Second is turning it into an extended test, I'll put up a tracker and we'll see what actions the narrative drags up. With this option a failure is only Stealth Over if it has to be, when there is no other reasonable consequence. So clanker can clank.
That's kind of irrelevant though. Whether it's an auto-crit or fail doesn't matter when dude rolled as low as you possibly can. Might not be an autofail at most tables but it might as well be because chances are that this person didn't meet the minimum roll required.
Very much depends on the modifier, though. Like in Baldur's Gate 3 they do crit fails/successes which is what made me think of this. But say my character is a level 20 wizard with an essentially superhuman mastery of Arcana. So a bonus of +12 to arcana and is presented with a rune that needs to be identified:
Under the crit fail/success system, this genius Archmagus with a knowledge of Arcana in the same ballpark as Mystra herself has a 5% chance of not knowing what the fuck that rune does instead of whatever small percentage rolling a minimum of 13 would get you on that particular skill challenege. If this dude rolled the lowest he can roll, it is and should still be treated as pretty damn good.

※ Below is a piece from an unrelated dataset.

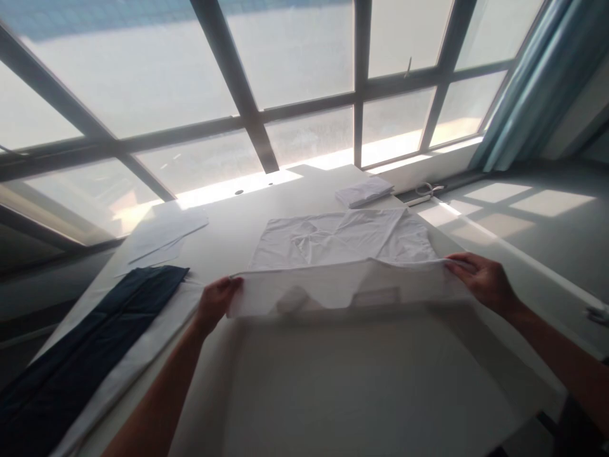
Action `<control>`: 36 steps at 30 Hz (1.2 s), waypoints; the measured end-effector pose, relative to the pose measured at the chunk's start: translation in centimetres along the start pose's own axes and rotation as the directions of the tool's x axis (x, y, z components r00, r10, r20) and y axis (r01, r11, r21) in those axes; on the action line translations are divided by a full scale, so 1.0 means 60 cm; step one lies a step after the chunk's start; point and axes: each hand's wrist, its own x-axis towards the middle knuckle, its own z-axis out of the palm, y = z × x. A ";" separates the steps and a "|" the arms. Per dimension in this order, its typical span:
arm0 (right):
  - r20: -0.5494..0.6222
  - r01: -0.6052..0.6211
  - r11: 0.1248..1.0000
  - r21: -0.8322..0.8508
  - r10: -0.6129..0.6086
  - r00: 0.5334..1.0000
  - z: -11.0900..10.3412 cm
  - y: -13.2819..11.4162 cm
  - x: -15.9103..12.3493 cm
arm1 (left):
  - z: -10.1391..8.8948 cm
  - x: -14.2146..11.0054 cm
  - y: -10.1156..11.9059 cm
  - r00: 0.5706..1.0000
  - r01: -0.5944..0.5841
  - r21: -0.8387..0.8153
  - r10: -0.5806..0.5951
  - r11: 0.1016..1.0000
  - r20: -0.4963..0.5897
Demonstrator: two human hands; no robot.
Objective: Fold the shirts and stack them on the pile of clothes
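A thin white cloth [342, 238] lies wrinkled on the white table, with its near part lifted toward me. My left hand [219, 303] pinches the lifted edge at its left corner. At the opposite corner, my right hand [480, 279] grips the same edge between thumb and fingers. The edge is stretched nearly straight between both hands, and the raised strip hangs toward the tabletop with shadows showing through it. Whether the cloth is a garment cannot be made out.
Dark navy fabric [104, 330] and white fabric [137, 362] lie along the table's left side. Beyond them are white sheets [166, 231]. A folded white cloth [365, 192] sits at the back right of the table [361, 381]. Large windows and a blue curtain [528, 89] stand behind.
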 end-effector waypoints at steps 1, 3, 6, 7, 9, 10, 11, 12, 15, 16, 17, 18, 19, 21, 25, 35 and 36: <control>0.007 -0.015 1.000 -0.018 0.015 1.000 0.006 0.003 0.009 | 0.008 0.007 -0.001 1.000 0.013 0.023 -0.013 1.000 0.016; 0.035 -0.047 0.997 -0.057 0.049 0.998 0.020 0.011 0.023 | 0.021 0.020 -0.006 0.999 -0.009 0.113 0.003 0.994 0.046; 0.059 -0.064 0.992 -0.106 0.071 0.996 0.040 0.029 0.033 | 0.036 0.036 -0.021 0.993 -0.104 0.291 0.081 0.951 0.091; 0.056 -0.065 0.991 -0.121 0.073 0.996 0.046 0.034 0.034 | 0.039 0.040 -0.027 0.989 -0.136 0.338 0.106 0.931 0.105; 0.047 -0.064 0.987 -0.145 0.071 0.996 0.052 0.042 0.034 | 0.044 0.044 -0.037 0.982 -0.180 0.409 0.137 0.895 0.131; 0.040 -0.061 0.986 -0.155 0.068 0.997 0.054 0.044 0.033 | 0.044 0.044 -0.041 0.980 -0.190 0.437 0.142 0.879 0.140; 0.031 -0.056 0.985 -0.163 0.062 0.998 0.054 0.045 0.032 | 0.044 0.044 -0.044 0.979 -0.193 0.460 0.139 0.867 0.149; 0.022 -0.048 0.984 -0.169 0.052 0.998 0.053 0.044 0.032 | 0.044 0.043 -0.046 0.979 -0.190 0.479 0.130 0.857 0.157; -0.006 -0.026 0.982 -0.189 0.025 1.000 0.051 0.040 0.033 | 0.042 0.041 -0.046 0.982 -0.163 0.503 0.090 0.849 0.166; -0.014 -0.025 0.980 -0.195 0.023 1.000 0.051 0.039 0.034 | 0.041 0.041 -0.045 0.984 -0.153 0.495 0.085 0.855 0.158; -0.014 -0.026 0.980 -0.199 0.023 1.000 0.052 0.038 0.035 | 0.041 0.041 -0.043 0.986 -0.144 0.477 0.084 0.867 0.146; -0.013 -0.028 0.979 -0.202 0.026 1.000 0.054 0.037 0.037 | 0.040 0.040 -0.041 0.988 -0.134 0.449 0.084 0.883 0.131; -0.009 -0.031 0.978 -0.204 0.030 1.000 0.055 0.036 0.038 | 0.040 0.038 -0.039 0.990 -0.121 0.409 0.080 0.904 0.116; 0.000 -0.030 0.980 -0.195 0.031 1.000 0.057 0.033 0.038 | 0.035 0.032 -0.033 0.994 -0.073 0.292 0.045 0.954 0.102; 0.044 0.013 0.997 -0.082 -0.009 0.999 0.041 0.024 0.026 | 0.003 0.005 -0.020 0.986 -0.009 0.018 0.006 1.000 0.169; 0.346 0.000 0.977 0.211 -0.075 0.935 -0.054 0.060 -0.051 | -0.122 -0.096 -0.039 0.806 -0.055 0.026 0.029 0.998 0.591; 0.359 0.010 0.975 0.220 -0.091 0.929 -0.060 0.064 -0.060 | -0.125 -0.105 -0.042 0.785 -0.059 0.015 0.038 0.998 0.618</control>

And it's ultimately up to the DM, of course, but RAW matters too
in 2e, its a pretty big difference. A failed stealth check bumps down your stealth status to "Hidden" (What was that noise? Who's footprints are these? etc.), while a crit fail makes you full on "observed" (Tony Tony Chopper style.)
The Assurance: Stealth feat is the lynchpin in many a clunky fighter's exploration kit, since it will pretty much never critically fail, giving them time to hide somewhere or get help from a sneakier friend.
Sort of since what the DM says ultimately goes, but no - a crit fail means your effort just fails no matter what. Now, it may also mean that your acrobatics check ends in you slipping on a banana peel and breaking your back, but it doesn't have to be dramatic.
So, crit fail means that no matter how skilled you are, you have a 5% chance of failing anything you attempt (without advantage, lucky, etc. anyway)
Plenty of people do, it sucks. Nothing like having a bonus large enough to still pass even on a one but because someone likes more critical failures you fuck up at doing something that should be comically mundane to your supposed expert 5% of the time.
9 times out of 10 this is unfeasible. Armor gives disadvantage because it's cumbersome and makes noise on its own. It also takes time to get out of.
Most situations requiring you to stealth aren't going to have time for you to get out of your armor, pack it up quietly, and then start heading out. Even if they do, you've got to worry about what's up ahead. If there are any enemies then you've now removed your main defense and made it easier for them to kill you.